> **Supplied material**:
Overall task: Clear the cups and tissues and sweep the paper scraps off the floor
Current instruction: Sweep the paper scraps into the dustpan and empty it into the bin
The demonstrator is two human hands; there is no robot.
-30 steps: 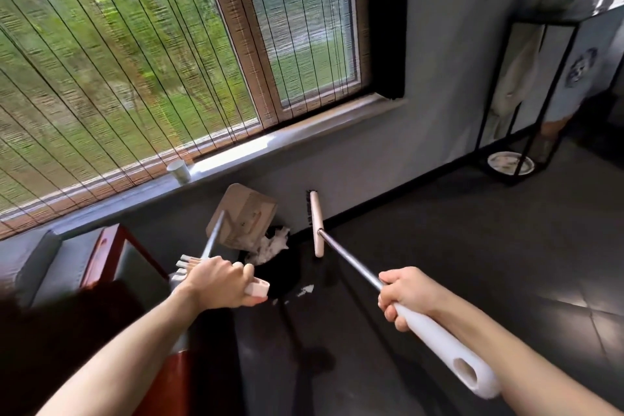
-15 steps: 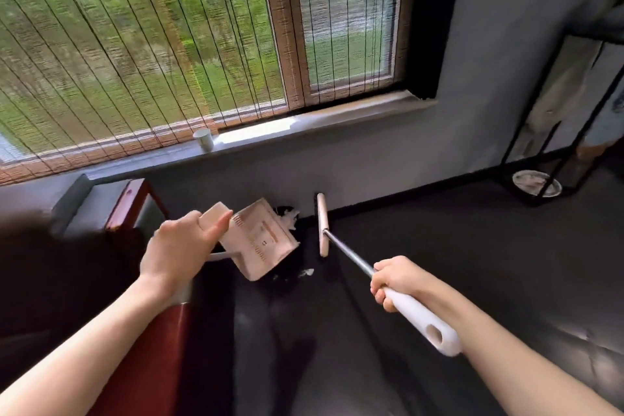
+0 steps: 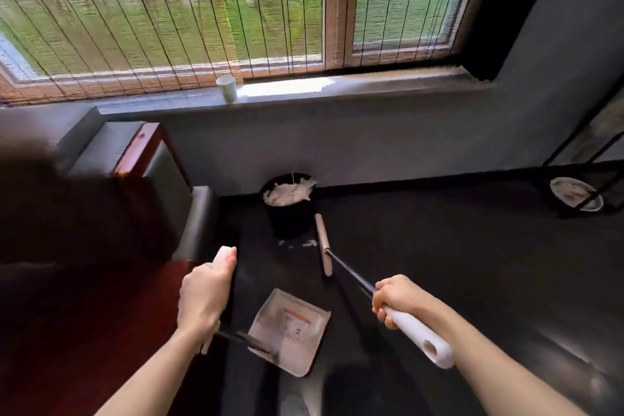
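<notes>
Dark floor (image 3: 456, 246), dim room. L hand (image 3: 204, 297) curled round white upright handle of beige flat dustpan (image 3: 290, 331); pan low and tilted, contact w/ floor: can't tell. R hand (image 3: 398, 300) clamped on white grip of metal-shaft broom (image 3: 418, 338), beige wooden broom head (image 3: 323, 243) down by floor, just right of round black bin (image 3: 290, 216). Hands well apart, one tool each. Bin against wall base, stuffed w/ white crumpled tissues (image 3: 287, 196) up to rim. Few white paper scraps (image 3: 299, 243) on floor in front of bin, just left of broom head. White paper cup (image 3: 227, 88) upright on grey windowsill (image 3: 371, 86), below bamboo blind (image 3: 152, 10). Red-and-grey sofa arm (image 3: 148, 152) left of bin. Round pale plate (image 3: 575, 194) far right on floor, under black rack legs.
</notes>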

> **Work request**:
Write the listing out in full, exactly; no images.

> **Task response**:
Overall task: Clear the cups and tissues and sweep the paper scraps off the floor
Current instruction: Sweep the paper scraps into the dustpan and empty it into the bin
The demonstrator is two human hands; there is no robot.
-30 steps: 
-15 steps: 
+0 steps: 
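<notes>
Dark floor (image 3: 456, 246), dim room. L hand (image 3: 204, 297) curled round white upright handle of beige flat dustpan (image 3: 290, 331); pan low and tilted, contact w/ floor: can't tell. R hand (image 3: 398, 300) clamped on white grip of metal-shaft broom (image 3: 418, 338), beige wooden broom head (image 3: 323, 243) down by floor, just right of round black bin (image 3: 290, 216). Hands well apart, one tool each. Bin against wall base, stuffed w/ white crumpled tissues (image 3: 287, 196) up to rim. Few white paper scraps (image 3: 299, 243) on floor in front of bin, just left of broom head. White paper cup (image 3: 227, 88) upright on grey windowsill (image 3: 371, 86), below bamboo blind (image 3: 152, 10). Red-and-grey sofa arm (image 3: 148, 152) left of bin. Round pale plate (image 3: 575, 194) far right on floor, under black rack legs.
</notes>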

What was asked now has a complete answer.